* Data below:

════════

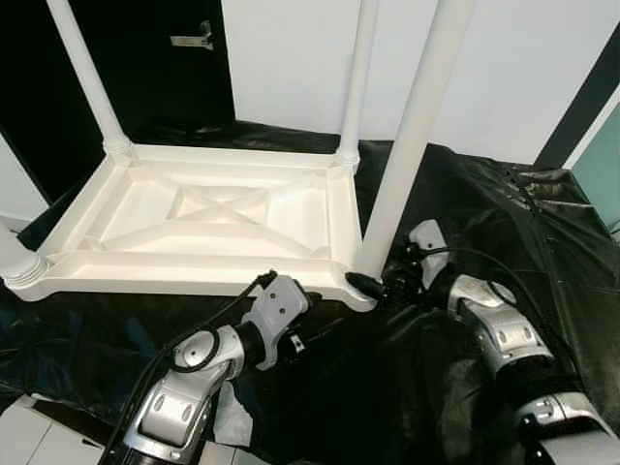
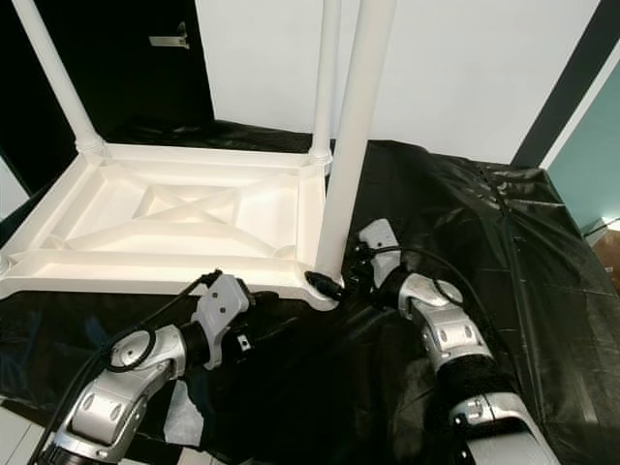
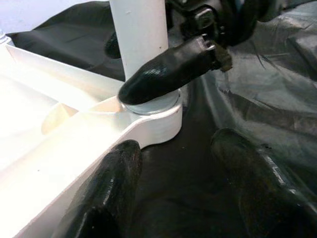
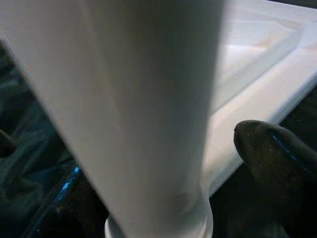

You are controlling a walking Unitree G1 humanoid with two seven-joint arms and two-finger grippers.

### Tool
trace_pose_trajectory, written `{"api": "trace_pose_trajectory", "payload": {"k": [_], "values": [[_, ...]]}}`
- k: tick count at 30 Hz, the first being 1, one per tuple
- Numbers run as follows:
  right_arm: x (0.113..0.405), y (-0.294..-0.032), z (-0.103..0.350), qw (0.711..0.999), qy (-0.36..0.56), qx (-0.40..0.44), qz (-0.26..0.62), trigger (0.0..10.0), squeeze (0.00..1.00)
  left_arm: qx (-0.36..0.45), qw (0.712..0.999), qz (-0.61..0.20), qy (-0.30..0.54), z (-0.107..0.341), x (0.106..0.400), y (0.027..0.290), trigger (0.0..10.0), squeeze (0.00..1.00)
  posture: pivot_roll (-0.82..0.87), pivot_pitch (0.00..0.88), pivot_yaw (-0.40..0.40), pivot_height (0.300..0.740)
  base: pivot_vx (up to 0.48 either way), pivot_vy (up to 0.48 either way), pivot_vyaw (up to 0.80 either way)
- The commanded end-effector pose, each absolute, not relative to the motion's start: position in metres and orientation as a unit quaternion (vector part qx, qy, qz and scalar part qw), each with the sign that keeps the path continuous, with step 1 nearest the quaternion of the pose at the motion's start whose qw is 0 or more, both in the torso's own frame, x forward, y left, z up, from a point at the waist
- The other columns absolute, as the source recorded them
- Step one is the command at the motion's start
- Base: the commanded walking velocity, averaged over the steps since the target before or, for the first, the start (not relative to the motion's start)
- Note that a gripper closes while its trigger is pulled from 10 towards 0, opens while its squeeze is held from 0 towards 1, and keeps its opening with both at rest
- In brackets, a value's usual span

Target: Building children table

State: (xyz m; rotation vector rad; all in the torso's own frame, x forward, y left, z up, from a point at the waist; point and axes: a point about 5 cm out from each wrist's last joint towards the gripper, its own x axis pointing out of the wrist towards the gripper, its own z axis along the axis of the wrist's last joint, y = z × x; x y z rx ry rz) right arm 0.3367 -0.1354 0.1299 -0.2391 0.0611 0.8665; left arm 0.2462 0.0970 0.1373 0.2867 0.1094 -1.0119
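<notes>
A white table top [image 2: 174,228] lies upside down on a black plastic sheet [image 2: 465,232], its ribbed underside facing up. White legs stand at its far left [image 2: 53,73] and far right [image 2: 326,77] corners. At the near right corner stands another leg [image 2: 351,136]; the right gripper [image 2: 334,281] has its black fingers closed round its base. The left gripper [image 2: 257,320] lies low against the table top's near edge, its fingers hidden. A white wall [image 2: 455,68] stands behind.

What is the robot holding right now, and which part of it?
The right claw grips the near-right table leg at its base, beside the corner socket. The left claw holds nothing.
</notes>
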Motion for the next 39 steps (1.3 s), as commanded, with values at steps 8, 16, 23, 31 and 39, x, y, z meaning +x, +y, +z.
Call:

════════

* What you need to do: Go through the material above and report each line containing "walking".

* Exercise response:
You are controlling a walking Unitree G1 humanoid with two seven-joint arms and two-finger grippers.
- Base: the commanded walking velocity, averaged over the steps since the target before or, for the first, the start (not relative to the motion's start)

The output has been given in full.